Regardless, after thinking about it a bit, Sean decides to go along with this heap of crazy because, hey, she’s hot. The problem is, he’s now got to convince his entire family—which includes brothers, sisters, aunts, uncles, cousins, cousins’ spouses, and cousins’ kids—not to spill the beans to Grandma.

The problem is, I really liked Grandma. We get a chance to spend quite a bit of time in her head and even see her embark on her own little romance, and it’s genuinely sweet. I hated that Emma felt she had to lie about her life to a woman who obviously cares so deeply for her, and it really, really irritated me.

In fact, if a certain plot point hadn’t happened when it did (about 42% of the way through), I may well have put the book down. (In fact, I had told my roommate said plot point had better happen soon—when I was about 30% through—or else I was going to chuck the Kindle.)

The sections with Sean’s family were easily the funniest in the book. As before, the Kowalski clan is a generally loving group, but they’re certainly not above giving Sean hell for this fib.

Plus, the Newlywed-style game all the couples play at a family party about halfway through the book is just gut-bustingly hilarious, as Sean’s cousins come up with questions specifically to trip Sean and Emma up.
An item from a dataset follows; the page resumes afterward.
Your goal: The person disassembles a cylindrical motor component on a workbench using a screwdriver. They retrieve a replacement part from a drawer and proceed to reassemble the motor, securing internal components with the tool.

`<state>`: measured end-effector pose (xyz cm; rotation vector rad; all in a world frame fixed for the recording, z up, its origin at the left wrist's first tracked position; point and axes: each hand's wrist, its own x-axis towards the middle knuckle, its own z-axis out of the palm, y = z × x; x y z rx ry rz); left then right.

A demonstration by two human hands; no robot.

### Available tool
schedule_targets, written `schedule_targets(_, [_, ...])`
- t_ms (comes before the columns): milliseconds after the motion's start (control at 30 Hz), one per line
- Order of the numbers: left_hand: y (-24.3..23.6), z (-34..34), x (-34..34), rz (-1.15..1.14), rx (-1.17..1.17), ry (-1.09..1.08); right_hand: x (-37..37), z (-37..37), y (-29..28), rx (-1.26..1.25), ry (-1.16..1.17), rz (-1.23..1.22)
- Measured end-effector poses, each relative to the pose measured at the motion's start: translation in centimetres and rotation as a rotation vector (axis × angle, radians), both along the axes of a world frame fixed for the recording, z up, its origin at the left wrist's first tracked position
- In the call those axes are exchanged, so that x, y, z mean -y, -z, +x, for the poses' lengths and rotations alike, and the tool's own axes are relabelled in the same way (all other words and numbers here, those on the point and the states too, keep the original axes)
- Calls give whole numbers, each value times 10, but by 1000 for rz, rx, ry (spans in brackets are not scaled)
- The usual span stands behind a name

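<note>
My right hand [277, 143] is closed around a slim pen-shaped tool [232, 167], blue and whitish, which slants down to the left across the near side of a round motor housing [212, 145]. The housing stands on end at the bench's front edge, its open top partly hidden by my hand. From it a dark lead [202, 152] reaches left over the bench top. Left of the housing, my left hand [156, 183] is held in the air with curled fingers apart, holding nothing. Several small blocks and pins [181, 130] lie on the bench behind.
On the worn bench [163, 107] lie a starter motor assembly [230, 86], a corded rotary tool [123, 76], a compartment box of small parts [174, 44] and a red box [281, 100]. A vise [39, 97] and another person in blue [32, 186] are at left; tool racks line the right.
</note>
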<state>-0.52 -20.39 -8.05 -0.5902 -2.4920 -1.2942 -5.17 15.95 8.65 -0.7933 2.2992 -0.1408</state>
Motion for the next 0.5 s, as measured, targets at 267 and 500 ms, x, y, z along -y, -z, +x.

Unfortunately, my biggest issue was with Sean and Emma themselves. While I was definitely convinced as to their sexual compatibility, I wasn’t convinced about the rest of their relationship. They spent so much time in their relationship wearing masks for everybody else that it didn’t seem like they’d gotten a chance to really know each other without them.

Not to mention I really, really didn’t like that Emma’s solution to her problem, rather than come clean to her grandmother, was instead to actually LIVE the lie for a month and drag another semi-unsuspecting person into it. Hell, sweetie, if that’s how you solve your problems, no wonder Grandma’s worried about you living alone.

I can tolerate a lot from characters I don’t like if it feels like they’ve sufficiently redeemed themselves by the end of the book. In this particular case, it didn’t happen for me. In fact, it’s a testament to how much I like Stacey’s writing that I was able to continue reading this book even as the main characters were making me facepalm.

This is a difficult book for me to unequivocally recommend. The writing is great, the family is fantastic, there are some very funny scenes, and it really picks up at about the 40% mark. I love that Stacey includes a subplot with another romance, which really gives Emma’s grandmother a chance to shine. But the hero and heroine themselves? Definitely not my cup of tea.